Figure 4

Application of human genomic DNA with pUC19 as Stuffer DNA. (a) The schematics of the idea of Stuffer DNA. 1-In case of much diluted samples, relegation preferentially leads to self-circularization of fragments, which are then amplified as individual molecules. 2-The addition of Stuffer DNA derived from an unrelated source to the sample DNA favors intermolecular ligation and leads to the formation of long concatamers, both linear and circular. These long concatamers can then be reliably amplified using MDA technique. (b) Amplification of hgDNA with stuffer DNA using MDA technique.
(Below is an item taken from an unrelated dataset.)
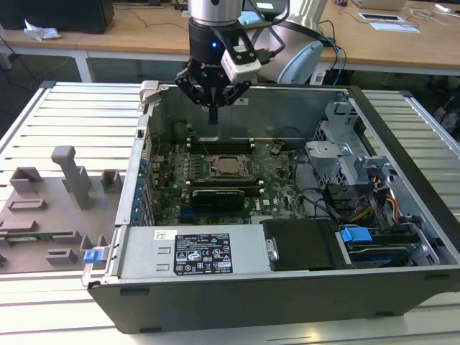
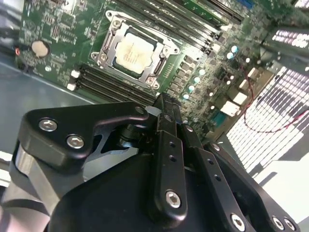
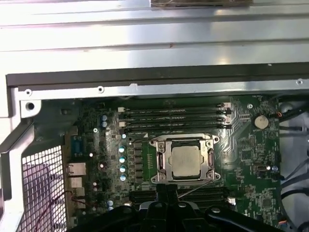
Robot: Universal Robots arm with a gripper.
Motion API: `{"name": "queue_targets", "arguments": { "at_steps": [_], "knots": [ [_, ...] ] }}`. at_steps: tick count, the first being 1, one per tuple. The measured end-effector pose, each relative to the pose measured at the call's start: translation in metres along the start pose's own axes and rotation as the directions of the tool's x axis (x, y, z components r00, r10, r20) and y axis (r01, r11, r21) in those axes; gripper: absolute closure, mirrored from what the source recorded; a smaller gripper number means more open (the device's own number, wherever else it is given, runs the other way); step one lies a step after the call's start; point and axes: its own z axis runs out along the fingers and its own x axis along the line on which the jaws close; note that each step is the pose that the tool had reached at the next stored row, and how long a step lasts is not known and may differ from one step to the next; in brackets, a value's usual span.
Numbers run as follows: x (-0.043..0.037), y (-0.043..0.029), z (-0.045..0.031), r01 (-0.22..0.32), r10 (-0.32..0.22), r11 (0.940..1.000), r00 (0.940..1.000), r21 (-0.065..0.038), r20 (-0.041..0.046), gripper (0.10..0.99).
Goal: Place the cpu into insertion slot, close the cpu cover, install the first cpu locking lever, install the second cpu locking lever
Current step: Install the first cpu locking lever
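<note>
At the exterior view's left, blocky matte grey fixtures (image 1: 68,183) are standing on the pale slatted metal desk (image 1: 79,108). Beside them the open computer case (image 1: 287,287), dark-framed with bare steel walls, is lying on its side and showing the green motherboard (image 1: 277,183), which is studded with small parts.

The black, angular gripper (image 1: 213,113) is hanging above the board's far edge. Its fingers are pressing together into one narrow tip and holding nothing. Long black memory slots (image 1: 219,146) are running between that tip and the socket.

The cpu (image 1: 228,167) is sitting in the insertion slot (image 1: 213,171) near the board's middle. In both wrist views its dull silver square top is showing through the window of the cpu cover (image 2: 108,48), a thin grey metal frame lying flat around it.

Further right, a perforated steel drive cage (image 1: 341,136) is standing inside the case, with coloured cables (image 1: 384,198) and a blue tab (image 1: 354,234) near it. Wooden desks (image 1: 144,32) are crossing the room behind.
</note>
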Motion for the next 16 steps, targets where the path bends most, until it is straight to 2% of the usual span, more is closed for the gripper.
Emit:
{"name": "queue_targets", "arguments": {
  "at_steps": [3,6,8,9,10,16],
  "knots": [
    [0.0,0.0,0.0001,0.063,-0.063,0.998,0.998,-0.001,0.0013,0.98],
    [0.0,0.0,0.0002,0.146,-0.146,0.9893,0.9893,-0.003,0.0031,0.98],
    [0.0002,0.0,0.0003,0.144,-0.144,0.9895,0.9896,-0.014,0.0044,0.98],
    [0.0004,0.0,0.0006,0.134,-0.134,0.9907,0.991,-0.025,0.0056,0.98],
    [0.0004,0.0001,0.0008,0.127,-0.127,0.9915,0.9919,-0.028,0.0057,0.98],
    [0.0009,0.0001,0.0013,0.108,-0.108,0.9937,0.9941,-0.028,0.0054,0.98]
  ]
}}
Two different amounts of hgDNA were taken (1:10 ng/μ L and 2:1 ng/μ L) and a fixed amount of pUC19 (100 ng) was used as stuffer DNA. The amplification products are indicated by asterisks. 0.8% agarose gel stained with SYBR Green was used for electrophoresis. (c) Re-digestions of samples [previously digested with AseI and MseI (both gives identical cohesive ends), religated and amplified], with the same enzyme (MseI) and a different enzyme (HpaII). Odd numbers represent the samples redigested with MseI, while even numbers represent HpaII digests (1,2: 10 ng and 3,4: 1 ng). Asterisks indicate HpaII fragments that do not contain internal MseI sites and thus are preserved after MseI digestion and religation. 10% polyacryamide gel stained with EB was used for electrophoresis. (d) q-PCR data of 10 ng and 1 ng hgDNA samples MDA amplified with stuffer DNA. 6 different primer pairs were used for quantitative analysis. As a template for q-PCR, native hgDNA (left graph), and the MDA-amplified DNA (10 ng – middle graph, 1 ng – right graph) were used. Shown are C _T values calculated for each fragment according to Materials and Methods. (e) To see if the amplification preserves the proportions among different genomic regions, for each MDA experiment, ratios were calculated between C _T values of different fragments, taking P1-hgDNA as reference for hgDNA control samples and P1-MDA for MDA processed samples. Data for P6-MDA in case of 1ng input is not shown, as it did not give the correct amplification product.